Savunma tarafı ise verim yönünden soru işaretidir. Dzeko ve En-Nesyri isim olarak tabii ki korkutucular rakip stoperler açısından. Onlardan birinin orta sahaya gelip pas istasyonu görevini yapmalarına tanık olduk. Dikine pas girişimleri ilk yarıda olumsuzdu Fenerbahçe’de Amrabat ve İsmail durdurucu oyuncular, mimarlık açısından çoğu zaman zayıf kalırlar. Temaslı oyunda ustalar, İrfan Can Kahveci topun ayağına nasıl yakıştığını ve etkisini yine gösterdi.
Yedek kalmasına üzülenlerdenim. İlk yarı sonunda Fenerbahçe yüksek tempolu oynamasa da, yüzde 78 topa sahip olma oranıyla maçın hakimiydi. Maximin topu alıp eve götürmediğinde çok faydalı gözüküyor. En-Nesyri istediği hava toplarını daha fazla almalı. Kaleci hatasından attığı golde fırsatçı golcü olduğunu bir kez daha kanıtladı. Dzeko ile ikinci gol kolay gelmişti.

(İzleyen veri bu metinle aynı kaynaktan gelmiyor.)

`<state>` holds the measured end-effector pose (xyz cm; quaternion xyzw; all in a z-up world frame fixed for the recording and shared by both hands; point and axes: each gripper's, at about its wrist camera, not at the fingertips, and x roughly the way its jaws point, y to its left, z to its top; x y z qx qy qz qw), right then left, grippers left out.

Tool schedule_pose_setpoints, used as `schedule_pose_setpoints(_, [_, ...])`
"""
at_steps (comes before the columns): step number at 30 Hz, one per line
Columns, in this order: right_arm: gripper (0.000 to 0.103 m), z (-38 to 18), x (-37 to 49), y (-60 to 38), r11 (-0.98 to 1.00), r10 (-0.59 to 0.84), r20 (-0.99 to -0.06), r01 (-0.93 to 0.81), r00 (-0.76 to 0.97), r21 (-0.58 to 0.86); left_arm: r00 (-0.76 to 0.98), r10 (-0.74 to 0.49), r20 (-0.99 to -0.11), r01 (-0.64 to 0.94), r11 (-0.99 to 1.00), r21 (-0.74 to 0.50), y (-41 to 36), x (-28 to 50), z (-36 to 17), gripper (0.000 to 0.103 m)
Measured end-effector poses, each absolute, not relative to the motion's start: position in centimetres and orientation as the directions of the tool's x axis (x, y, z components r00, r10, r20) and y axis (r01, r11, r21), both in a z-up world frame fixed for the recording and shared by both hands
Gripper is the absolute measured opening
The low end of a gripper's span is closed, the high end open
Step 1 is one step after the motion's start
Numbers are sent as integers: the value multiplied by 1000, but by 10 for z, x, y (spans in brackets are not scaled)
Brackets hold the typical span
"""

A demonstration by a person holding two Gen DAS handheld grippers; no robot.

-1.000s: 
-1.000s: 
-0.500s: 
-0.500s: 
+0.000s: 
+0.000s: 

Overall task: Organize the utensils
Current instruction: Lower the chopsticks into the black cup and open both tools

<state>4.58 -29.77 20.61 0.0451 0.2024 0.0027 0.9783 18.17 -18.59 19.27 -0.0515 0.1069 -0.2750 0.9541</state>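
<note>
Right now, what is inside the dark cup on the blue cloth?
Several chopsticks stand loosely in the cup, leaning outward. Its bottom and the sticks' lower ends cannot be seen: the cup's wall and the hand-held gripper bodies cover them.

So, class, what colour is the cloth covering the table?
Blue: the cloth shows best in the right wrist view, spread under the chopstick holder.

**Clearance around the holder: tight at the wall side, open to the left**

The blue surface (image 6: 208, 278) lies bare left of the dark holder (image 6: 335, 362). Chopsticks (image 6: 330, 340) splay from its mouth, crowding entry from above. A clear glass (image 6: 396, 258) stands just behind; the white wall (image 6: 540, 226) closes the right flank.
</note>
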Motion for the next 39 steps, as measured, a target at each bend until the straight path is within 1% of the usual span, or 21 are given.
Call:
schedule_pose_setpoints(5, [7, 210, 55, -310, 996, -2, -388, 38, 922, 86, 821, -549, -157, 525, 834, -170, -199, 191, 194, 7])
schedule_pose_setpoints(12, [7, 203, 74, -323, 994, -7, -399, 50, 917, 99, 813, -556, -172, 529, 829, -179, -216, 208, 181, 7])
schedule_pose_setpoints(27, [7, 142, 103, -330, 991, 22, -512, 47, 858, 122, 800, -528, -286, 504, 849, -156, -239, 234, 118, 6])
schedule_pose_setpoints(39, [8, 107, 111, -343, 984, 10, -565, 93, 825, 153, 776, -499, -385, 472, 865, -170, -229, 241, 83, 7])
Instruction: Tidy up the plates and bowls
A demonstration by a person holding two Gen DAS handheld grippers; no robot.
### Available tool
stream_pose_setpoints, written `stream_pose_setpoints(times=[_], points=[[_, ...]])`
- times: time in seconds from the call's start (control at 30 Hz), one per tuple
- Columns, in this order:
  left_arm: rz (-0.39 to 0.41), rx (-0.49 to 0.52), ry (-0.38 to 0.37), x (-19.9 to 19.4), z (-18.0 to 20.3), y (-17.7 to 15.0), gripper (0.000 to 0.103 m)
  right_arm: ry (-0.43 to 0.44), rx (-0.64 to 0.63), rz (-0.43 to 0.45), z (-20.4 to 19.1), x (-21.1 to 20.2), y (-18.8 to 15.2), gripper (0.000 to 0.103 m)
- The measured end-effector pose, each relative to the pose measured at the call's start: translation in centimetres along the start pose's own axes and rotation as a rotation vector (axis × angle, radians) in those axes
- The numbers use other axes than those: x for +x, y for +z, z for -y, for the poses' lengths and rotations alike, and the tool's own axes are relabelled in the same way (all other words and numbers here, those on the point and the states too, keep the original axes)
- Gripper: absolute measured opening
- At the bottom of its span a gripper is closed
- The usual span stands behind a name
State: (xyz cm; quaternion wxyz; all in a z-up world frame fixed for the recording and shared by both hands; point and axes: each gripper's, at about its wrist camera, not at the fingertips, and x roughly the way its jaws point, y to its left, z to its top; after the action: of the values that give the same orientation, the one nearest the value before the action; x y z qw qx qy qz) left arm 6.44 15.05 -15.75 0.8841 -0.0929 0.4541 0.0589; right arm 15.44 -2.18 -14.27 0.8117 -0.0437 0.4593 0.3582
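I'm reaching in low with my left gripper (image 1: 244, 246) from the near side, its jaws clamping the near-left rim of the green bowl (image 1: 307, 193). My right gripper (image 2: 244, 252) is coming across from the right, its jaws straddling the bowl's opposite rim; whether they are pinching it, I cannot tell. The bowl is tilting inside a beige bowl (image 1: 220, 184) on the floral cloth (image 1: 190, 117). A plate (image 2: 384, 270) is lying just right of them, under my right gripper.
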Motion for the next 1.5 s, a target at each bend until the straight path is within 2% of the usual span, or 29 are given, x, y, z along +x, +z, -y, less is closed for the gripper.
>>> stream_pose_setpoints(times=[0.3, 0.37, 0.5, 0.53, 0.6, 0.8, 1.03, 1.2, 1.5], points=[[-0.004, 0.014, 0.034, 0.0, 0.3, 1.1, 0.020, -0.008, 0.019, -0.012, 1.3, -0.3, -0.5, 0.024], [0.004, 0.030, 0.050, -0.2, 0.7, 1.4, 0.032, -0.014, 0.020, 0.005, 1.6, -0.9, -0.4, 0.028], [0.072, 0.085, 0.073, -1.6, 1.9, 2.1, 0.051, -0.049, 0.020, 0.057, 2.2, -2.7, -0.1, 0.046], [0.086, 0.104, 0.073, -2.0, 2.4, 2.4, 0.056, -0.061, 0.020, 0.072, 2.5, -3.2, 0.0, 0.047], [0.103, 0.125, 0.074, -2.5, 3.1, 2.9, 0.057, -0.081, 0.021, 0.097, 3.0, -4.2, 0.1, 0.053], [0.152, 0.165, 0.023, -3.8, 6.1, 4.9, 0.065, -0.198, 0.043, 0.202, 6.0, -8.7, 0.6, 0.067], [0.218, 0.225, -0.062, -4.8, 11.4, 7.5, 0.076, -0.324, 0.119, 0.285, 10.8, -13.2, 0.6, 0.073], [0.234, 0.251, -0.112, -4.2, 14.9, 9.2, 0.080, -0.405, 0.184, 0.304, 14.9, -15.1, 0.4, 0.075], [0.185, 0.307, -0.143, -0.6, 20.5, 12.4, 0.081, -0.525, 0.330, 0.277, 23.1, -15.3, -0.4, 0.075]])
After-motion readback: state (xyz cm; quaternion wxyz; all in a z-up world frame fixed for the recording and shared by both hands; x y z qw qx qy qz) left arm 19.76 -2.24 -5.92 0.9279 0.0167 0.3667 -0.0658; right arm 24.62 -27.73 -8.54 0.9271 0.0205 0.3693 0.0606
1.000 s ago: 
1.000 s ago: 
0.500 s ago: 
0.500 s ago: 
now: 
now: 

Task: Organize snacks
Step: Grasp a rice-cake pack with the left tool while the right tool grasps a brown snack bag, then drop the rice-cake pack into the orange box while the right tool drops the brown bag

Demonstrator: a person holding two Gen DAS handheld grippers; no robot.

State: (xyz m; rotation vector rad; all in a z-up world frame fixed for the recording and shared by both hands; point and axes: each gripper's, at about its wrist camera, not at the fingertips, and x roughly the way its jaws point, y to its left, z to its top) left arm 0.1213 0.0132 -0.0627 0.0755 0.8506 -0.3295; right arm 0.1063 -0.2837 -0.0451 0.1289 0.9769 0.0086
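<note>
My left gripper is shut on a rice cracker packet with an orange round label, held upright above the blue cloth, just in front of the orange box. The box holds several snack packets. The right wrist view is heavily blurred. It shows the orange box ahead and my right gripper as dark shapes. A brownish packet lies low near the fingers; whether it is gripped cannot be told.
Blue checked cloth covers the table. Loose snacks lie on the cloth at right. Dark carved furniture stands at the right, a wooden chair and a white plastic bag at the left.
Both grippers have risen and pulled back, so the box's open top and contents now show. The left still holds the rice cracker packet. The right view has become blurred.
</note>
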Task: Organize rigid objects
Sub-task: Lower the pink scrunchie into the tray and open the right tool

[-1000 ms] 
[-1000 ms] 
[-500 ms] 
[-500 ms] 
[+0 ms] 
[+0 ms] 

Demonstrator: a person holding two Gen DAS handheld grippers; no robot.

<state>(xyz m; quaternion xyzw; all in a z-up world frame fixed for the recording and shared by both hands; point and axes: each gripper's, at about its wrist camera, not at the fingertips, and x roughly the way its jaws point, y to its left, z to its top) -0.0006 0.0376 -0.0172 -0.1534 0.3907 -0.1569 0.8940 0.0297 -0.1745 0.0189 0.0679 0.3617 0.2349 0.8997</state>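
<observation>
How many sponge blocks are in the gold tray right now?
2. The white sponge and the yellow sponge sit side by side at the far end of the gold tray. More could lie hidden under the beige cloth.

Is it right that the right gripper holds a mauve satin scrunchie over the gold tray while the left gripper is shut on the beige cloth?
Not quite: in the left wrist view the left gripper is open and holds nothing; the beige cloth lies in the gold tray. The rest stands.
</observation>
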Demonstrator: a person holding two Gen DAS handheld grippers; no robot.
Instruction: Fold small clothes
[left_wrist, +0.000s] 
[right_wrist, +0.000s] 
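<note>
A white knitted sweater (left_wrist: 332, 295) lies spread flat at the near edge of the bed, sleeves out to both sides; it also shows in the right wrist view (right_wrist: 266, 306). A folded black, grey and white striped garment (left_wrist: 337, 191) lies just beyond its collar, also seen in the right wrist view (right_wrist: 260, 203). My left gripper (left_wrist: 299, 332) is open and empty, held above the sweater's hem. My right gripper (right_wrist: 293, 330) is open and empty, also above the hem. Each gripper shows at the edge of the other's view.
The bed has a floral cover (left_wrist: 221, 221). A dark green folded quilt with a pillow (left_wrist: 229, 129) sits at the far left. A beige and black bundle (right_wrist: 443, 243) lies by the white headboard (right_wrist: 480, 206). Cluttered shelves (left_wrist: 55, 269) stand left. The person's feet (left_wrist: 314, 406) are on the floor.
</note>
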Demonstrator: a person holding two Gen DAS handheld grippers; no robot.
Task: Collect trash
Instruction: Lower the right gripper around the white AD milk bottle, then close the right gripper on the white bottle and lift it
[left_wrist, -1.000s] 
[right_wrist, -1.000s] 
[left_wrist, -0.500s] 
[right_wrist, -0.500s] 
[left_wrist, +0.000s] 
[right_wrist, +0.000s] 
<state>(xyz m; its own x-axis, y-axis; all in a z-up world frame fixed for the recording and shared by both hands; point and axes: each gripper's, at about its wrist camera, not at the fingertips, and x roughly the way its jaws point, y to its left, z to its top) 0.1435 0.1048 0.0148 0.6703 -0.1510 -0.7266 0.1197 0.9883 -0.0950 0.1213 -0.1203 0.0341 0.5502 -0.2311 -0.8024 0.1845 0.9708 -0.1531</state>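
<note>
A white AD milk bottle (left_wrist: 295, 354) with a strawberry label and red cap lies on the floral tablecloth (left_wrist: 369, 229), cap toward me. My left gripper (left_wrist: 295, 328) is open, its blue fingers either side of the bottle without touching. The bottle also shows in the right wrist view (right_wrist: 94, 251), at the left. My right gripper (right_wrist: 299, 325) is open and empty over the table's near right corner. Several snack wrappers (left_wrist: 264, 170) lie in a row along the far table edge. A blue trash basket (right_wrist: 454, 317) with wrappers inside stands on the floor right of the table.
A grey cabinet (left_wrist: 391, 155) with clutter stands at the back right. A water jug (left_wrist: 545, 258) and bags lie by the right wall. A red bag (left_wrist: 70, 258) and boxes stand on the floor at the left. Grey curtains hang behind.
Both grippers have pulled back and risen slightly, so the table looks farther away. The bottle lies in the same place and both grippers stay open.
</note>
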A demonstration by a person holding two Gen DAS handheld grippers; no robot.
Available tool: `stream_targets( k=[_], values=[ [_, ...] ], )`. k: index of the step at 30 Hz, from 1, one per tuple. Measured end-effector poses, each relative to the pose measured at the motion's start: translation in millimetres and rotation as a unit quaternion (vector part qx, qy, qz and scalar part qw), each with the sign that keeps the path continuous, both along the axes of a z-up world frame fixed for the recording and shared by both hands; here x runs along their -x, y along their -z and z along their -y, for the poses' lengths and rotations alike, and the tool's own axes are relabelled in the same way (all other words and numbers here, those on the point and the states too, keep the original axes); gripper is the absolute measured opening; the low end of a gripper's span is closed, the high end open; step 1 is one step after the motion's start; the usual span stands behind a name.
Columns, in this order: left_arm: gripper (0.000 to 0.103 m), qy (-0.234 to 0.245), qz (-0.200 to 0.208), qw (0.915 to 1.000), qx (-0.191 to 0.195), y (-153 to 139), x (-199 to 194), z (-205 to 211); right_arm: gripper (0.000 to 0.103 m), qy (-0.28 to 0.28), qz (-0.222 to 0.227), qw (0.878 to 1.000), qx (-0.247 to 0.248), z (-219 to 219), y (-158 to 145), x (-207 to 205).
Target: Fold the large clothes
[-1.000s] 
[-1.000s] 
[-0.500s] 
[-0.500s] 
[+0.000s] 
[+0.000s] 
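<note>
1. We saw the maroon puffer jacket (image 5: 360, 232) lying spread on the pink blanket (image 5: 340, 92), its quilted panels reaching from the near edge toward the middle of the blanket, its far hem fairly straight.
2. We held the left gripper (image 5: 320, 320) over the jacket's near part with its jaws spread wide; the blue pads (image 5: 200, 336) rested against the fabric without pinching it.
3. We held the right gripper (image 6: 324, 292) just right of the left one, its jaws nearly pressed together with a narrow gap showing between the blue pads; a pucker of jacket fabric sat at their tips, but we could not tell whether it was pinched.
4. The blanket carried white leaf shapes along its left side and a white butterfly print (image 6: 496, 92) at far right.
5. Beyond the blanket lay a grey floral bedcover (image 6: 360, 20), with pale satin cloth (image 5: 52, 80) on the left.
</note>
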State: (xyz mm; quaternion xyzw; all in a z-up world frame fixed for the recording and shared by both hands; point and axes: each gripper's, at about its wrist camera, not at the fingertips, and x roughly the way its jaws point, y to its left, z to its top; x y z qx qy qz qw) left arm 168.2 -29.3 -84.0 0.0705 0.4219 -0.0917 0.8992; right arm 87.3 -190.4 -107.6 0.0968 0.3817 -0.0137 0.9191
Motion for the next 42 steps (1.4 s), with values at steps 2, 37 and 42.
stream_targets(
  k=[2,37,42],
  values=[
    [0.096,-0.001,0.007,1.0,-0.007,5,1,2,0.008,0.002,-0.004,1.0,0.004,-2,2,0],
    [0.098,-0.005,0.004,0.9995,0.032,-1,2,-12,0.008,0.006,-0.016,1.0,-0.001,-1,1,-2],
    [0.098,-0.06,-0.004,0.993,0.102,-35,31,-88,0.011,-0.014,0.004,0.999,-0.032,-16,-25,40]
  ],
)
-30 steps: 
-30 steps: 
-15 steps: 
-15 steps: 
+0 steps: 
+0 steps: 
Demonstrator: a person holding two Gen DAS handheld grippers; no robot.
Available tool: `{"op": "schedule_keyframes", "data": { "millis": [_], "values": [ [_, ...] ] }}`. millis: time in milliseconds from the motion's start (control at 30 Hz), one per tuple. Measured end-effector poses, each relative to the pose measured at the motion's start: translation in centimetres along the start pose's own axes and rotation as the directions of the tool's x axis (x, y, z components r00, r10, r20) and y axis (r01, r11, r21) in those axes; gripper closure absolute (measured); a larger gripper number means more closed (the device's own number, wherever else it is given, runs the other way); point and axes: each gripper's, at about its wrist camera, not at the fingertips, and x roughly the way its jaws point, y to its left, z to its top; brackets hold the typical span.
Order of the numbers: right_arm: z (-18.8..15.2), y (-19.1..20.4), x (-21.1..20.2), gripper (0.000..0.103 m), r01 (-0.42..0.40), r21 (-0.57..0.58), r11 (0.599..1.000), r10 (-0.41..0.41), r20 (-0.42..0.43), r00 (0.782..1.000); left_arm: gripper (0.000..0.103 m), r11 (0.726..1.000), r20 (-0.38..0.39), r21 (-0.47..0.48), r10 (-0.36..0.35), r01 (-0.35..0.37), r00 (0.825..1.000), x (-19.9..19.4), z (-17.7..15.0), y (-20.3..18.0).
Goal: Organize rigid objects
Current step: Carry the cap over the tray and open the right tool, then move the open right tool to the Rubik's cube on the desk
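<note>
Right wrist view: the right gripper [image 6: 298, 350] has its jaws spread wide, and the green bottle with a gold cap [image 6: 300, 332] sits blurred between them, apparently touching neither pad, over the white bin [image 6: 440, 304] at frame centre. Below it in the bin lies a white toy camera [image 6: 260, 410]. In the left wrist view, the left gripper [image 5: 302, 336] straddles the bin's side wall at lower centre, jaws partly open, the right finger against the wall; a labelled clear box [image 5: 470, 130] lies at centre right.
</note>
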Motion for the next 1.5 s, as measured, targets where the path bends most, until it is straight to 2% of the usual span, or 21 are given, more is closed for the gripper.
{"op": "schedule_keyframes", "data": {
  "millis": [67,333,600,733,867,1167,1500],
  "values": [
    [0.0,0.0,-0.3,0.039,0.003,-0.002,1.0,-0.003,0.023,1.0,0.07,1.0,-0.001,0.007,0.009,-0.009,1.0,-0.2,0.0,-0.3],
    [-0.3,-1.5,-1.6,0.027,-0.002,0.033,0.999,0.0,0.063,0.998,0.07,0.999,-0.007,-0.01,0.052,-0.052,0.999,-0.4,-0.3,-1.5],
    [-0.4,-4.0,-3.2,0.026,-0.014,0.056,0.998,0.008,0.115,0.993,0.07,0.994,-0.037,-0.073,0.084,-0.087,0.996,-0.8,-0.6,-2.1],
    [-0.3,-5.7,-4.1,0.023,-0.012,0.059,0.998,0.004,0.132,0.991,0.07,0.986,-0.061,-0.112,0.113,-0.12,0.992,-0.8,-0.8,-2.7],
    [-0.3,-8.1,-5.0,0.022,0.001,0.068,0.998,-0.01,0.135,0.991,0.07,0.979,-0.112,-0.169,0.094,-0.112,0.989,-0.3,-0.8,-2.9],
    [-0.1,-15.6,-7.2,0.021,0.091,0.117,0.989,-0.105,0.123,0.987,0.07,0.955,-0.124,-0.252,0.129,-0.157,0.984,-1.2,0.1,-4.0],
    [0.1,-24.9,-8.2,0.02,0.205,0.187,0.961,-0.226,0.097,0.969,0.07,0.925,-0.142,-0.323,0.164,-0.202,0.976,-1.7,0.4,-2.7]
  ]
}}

Fenerbahçe taraftarı takımından oyun olarak daha büyük işler bekliyor. Pres, dinamizm, baskıyla rakibi boğmak ve pozisyon üstüne pozisyona girmek gibi... Oyunda üstün olabilirsiniz ama maça tat katmak başkadır. Sadece takım savunmasını iyi yapmak isteyen Bodrumspor karşısında Kadıköy’de galip gelmek zaten normaldir. Önemli olan çarpıcı sonuçla maçı
bitirmek. Cenk Tosun, Szymanski, Tadic ve Oğuz girdikten sonra oyuna büyük etki getiremediler. Fenerbahçe’nin oyununun daha fazla güçlenmesi gerekiyor. Bunu gerçekleştirmek Mourinho’nun elinde. Bekliyoruz...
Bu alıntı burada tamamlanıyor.